How to read entire file in c into a numeric array - c

I'm writing a program in C, that is supposed to read arrays of doubles from files of arbitrary length. How to stop it at EOF? I've tried using feof, but then read the discussions:
Why is “while ( !feof (file) )” always wrong?
How does C handle EOF?
Then again they concern strings, not numbers. So when reading a file of the form "4 23.3 2 1.2", how to state the loop condition, so that my array A has all the numbers from the file and nothing more (also the iterator N = length of A)?
Here's the part of my code with feof, which produces one entry too many in A. The reallocation part is based on http://www.cplusplus.com/reference/cstdlib/realloc/ example.
int N = 0;
double *A = NULL;
double *more_space;
double buff = 0;
FILE *data;
data = fopen(data.dat,"r");
while(feof(data) == 0) {
fscanf(data, "%lg", &buff);
more_space = realloc(A, (N+1)*sizeof(double));
A = more_space;
A[N] = buff;
N++;
}

The return value of fscanf is -1 when you hit eof (or other problems) so try while(fscanf(…) >= 0) for your outer loop. (Whether you accept a zero return value or not depends on how you want to handle bad data -- as other posters have pointed out, you will get 0 if no numbers are converted.
I like using the 'greater than or equals' test (instead of testing for ==1) because it doesn't break if you change the scanf format to, say, read two items from the input line. On the other hand, you could argue that it's better to verify that you always read exactly the correct number of arguments, and it's better to have your program 'fail fast' as soon as you change the number of scant arguments, than to have some mysterious failure later on, if you get bad input. It's a matter of style, and whether this is throwaway code for an assignment, or production code..

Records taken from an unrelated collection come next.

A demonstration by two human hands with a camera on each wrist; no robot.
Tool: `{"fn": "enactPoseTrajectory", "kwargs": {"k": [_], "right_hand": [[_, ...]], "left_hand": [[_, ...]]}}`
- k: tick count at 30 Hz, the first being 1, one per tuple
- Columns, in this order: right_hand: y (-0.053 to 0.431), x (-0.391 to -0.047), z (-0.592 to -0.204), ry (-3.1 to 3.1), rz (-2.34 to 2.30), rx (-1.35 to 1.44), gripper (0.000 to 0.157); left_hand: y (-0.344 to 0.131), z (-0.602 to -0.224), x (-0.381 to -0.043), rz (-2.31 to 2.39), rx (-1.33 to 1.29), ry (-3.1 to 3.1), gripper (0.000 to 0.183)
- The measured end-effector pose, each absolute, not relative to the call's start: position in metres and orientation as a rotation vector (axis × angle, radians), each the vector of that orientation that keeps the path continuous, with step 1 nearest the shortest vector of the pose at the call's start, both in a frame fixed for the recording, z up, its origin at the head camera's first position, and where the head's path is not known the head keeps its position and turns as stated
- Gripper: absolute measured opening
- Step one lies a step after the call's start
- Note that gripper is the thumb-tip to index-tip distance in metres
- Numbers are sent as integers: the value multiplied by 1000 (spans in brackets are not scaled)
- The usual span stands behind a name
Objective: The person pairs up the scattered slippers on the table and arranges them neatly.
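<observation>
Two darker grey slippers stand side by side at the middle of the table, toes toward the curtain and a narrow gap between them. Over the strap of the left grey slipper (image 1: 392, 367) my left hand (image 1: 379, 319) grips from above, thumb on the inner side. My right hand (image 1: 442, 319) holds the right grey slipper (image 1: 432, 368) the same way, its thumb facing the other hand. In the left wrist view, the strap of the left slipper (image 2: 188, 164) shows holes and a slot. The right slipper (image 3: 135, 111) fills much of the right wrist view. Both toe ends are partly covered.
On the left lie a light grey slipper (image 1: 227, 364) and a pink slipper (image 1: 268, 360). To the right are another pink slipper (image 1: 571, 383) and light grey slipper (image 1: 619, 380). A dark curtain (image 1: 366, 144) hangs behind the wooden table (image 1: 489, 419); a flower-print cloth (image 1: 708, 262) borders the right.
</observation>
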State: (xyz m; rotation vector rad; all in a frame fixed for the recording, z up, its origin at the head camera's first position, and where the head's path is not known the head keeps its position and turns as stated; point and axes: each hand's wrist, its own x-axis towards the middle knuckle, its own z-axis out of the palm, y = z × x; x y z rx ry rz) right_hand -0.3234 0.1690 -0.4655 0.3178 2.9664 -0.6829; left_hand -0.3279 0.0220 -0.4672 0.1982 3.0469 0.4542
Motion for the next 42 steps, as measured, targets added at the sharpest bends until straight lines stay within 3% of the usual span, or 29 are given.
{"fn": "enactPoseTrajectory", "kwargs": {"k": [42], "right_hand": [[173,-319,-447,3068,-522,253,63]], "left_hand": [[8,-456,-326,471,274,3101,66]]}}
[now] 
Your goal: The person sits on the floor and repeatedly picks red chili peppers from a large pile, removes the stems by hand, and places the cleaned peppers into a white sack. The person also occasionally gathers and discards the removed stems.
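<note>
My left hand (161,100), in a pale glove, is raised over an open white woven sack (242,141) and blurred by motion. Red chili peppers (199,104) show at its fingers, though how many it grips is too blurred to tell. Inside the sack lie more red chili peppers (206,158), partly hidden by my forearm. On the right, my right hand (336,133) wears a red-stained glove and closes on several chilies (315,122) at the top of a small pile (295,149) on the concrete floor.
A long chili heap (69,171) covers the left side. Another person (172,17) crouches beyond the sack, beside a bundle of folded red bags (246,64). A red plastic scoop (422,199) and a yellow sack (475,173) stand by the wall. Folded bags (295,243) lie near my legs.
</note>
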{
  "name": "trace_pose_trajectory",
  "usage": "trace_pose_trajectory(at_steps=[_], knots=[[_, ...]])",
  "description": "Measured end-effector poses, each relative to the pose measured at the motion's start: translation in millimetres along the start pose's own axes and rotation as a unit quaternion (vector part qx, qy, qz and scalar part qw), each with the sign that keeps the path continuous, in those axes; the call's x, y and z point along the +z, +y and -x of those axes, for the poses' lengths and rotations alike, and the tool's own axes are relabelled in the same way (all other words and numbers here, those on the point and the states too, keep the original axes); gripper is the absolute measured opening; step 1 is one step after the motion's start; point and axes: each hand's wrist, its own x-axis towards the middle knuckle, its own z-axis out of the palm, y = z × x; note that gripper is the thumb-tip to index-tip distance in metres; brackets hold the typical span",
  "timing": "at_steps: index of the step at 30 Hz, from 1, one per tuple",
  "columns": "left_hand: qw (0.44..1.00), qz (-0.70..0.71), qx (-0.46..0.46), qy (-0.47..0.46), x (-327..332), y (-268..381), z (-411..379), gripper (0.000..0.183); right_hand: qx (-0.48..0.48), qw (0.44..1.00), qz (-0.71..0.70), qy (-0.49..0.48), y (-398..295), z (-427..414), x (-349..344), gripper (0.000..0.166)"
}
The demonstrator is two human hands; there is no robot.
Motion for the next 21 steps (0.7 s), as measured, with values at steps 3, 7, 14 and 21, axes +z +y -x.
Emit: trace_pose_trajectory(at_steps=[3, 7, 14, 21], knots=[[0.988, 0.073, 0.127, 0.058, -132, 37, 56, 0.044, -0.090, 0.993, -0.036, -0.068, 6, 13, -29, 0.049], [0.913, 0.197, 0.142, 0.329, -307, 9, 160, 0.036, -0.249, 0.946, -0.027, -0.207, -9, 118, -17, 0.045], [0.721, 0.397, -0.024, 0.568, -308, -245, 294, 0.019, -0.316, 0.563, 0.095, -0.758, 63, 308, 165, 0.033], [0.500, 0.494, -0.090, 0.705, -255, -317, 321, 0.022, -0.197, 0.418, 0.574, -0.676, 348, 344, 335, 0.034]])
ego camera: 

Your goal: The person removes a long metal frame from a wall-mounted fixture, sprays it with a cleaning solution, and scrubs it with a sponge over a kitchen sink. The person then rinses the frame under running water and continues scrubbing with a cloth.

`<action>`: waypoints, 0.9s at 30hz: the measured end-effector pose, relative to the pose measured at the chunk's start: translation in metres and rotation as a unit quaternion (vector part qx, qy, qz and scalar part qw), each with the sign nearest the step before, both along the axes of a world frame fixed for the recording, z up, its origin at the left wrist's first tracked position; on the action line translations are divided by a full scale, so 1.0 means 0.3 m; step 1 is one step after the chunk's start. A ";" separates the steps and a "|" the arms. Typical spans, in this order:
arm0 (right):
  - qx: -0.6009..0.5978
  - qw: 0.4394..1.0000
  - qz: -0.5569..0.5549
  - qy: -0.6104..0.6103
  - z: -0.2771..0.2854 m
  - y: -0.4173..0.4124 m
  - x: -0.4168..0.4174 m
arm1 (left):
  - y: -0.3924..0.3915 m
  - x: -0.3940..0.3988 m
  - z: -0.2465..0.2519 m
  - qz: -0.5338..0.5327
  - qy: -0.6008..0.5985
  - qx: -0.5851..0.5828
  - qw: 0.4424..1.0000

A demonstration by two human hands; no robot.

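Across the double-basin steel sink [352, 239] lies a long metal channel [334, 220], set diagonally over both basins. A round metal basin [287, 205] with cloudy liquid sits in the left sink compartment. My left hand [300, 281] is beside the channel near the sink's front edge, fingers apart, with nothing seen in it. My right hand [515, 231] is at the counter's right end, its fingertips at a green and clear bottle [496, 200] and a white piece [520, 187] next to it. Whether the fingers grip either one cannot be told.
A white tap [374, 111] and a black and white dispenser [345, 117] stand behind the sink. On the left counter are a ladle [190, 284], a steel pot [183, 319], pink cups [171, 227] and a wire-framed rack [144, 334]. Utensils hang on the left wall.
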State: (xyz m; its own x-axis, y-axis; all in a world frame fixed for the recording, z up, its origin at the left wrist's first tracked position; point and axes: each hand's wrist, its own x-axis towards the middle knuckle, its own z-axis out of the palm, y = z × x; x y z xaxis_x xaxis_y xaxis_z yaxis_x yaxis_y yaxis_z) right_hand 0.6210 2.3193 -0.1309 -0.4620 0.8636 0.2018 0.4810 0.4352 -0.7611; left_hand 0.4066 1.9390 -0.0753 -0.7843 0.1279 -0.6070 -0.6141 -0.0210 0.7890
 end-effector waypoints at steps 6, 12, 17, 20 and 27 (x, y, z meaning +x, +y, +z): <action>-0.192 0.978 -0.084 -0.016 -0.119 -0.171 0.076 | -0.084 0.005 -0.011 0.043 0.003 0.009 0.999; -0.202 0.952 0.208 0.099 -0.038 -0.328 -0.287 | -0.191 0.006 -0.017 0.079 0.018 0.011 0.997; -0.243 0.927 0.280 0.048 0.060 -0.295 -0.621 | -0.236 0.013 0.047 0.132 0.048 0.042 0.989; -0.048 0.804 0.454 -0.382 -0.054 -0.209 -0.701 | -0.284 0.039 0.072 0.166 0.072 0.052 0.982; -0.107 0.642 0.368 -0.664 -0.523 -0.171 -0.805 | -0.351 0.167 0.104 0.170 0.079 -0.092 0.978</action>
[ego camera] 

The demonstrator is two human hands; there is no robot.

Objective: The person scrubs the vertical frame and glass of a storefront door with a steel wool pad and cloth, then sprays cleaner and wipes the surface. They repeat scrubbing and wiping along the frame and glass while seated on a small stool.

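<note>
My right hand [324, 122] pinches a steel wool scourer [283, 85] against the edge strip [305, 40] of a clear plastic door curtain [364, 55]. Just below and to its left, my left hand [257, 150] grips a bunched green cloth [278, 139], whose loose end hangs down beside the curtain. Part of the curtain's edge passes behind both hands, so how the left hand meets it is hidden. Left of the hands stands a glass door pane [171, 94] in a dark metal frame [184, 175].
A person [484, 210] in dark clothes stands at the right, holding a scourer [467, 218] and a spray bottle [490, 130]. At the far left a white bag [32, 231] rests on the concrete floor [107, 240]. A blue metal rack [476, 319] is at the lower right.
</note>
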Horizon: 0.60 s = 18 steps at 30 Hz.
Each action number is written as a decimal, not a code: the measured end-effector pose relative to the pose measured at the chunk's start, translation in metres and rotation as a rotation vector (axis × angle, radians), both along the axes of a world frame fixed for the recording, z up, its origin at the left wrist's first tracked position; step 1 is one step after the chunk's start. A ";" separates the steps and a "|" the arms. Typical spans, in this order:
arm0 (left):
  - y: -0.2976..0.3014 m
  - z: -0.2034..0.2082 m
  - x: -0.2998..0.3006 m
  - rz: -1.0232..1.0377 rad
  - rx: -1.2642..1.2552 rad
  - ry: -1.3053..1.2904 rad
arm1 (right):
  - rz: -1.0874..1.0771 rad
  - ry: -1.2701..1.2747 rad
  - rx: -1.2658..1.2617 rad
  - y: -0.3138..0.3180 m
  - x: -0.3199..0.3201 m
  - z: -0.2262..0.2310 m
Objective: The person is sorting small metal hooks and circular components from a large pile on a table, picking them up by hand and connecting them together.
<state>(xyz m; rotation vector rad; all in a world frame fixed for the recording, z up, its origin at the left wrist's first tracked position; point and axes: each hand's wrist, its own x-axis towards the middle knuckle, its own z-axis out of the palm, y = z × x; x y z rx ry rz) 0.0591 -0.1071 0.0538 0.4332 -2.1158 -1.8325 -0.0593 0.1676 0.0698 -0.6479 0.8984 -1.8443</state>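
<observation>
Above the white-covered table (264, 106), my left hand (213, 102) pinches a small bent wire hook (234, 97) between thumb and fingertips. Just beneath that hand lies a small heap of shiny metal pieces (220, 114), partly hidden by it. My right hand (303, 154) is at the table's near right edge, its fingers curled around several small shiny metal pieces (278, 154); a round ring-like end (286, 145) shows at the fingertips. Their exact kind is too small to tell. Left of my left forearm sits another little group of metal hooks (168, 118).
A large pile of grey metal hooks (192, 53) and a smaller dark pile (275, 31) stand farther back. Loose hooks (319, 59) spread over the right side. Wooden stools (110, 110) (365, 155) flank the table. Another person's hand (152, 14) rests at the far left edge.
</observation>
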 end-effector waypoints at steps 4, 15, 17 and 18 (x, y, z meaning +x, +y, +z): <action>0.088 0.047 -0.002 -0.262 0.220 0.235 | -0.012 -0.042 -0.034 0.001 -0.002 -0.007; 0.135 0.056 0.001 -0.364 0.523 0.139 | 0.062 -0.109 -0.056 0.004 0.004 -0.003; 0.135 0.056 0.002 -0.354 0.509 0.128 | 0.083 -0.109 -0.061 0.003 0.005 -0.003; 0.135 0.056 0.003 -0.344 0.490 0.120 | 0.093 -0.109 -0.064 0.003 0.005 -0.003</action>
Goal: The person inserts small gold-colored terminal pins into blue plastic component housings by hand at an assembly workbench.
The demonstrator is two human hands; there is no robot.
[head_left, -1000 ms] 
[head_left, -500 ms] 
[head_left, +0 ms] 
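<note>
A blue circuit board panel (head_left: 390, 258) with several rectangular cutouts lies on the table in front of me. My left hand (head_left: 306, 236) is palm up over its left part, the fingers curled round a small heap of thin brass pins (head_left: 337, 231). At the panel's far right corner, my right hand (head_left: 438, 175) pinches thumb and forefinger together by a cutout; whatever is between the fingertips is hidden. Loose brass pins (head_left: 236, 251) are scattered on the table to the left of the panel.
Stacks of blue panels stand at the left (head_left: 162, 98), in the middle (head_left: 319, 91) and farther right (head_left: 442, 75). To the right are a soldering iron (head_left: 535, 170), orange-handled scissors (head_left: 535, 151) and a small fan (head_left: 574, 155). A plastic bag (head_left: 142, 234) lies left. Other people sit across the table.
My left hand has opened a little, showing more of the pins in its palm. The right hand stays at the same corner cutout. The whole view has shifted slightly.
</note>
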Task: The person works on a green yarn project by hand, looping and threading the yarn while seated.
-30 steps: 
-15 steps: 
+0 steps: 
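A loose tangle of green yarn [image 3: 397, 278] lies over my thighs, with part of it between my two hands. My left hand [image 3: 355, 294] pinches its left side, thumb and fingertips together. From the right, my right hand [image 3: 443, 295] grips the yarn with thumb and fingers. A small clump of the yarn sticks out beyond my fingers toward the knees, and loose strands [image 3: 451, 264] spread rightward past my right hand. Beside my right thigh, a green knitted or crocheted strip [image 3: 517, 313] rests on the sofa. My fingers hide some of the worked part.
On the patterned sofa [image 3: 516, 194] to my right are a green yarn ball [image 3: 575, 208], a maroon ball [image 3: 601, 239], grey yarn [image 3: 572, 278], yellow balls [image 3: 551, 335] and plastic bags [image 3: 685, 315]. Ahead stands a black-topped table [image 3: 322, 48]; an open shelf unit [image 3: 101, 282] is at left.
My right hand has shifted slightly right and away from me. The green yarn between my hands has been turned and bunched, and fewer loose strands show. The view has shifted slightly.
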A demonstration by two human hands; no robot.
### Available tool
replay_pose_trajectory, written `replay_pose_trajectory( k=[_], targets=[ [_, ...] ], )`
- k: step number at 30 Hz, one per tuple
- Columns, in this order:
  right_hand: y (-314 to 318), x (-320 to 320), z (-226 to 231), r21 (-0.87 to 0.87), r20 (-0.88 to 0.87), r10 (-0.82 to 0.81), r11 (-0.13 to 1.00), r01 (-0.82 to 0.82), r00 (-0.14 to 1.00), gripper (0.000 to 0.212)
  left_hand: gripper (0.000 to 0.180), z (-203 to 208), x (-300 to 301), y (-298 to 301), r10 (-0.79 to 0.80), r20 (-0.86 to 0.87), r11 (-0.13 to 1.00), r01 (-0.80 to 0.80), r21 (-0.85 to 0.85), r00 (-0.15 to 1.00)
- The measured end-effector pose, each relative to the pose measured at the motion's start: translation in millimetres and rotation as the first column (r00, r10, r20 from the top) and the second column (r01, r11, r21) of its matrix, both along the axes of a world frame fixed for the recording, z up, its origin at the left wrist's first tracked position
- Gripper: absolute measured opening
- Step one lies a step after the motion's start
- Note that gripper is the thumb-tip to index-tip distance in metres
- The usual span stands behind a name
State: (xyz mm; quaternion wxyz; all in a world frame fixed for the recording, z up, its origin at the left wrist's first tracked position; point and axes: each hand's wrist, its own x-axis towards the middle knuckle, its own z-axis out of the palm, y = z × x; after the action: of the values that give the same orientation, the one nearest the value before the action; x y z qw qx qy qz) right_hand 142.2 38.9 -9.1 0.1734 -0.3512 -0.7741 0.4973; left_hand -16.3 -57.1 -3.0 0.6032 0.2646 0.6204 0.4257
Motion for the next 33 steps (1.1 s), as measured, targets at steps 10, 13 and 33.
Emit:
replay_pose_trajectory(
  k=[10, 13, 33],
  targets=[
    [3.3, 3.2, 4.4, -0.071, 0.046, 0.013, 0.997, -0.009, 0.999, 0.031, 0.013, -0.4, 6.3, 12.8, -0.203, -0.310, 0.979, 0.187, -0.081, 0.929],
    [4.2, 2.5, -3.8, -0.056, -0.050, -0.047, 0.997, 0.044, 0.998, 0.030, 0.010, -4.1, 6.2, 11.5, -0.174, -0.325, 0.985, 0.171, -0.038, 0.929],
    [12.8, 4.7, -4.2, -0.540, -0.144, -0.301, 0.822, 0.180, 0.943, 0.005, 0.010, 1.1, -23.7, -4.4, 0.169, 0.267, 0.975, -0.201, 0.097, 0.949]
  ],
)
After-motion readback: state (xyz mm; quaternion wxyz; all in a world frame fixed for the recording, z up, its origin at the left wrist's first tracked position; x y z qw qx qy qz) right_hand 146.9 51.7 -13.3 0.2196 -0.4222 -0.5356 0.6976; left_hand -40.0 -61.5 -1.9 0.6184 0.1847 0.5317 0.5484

During the scan, save the results of fscanf()
int cnt;
double d;
while ((cnt = fscanf("%f", &d)) == 1) {
more_space = realloc(A, (N+1)*sizeof(double));
if (more_space == NULL) Handle_MemoryError();
A = more_space;
A[N] = buff;
N++;
}
if (cnt == 0) Handle_BadDataError();

Just stop when fscanf tells you there is no more data to be read. Its return value indicates the number of items it read or you get EOF if you reach end of file or there is a read error. Therefore, since you are reading only one item in each call, you will get 1 so long as reading is successful.
while (fscanf(data, "%lg", &buff) == 1) {
...
}
You may want to store the return value in a variable to verify whether reading stopped due to end-of-file or because the double parsing failed.

You should do:
while (fscanf(data, "%lg", &buff) == 1)
That way if you hit a "non number" then it'll stop instead of loop infinitely!! ... And fscanf will check for EOF and it'll break the loop for you.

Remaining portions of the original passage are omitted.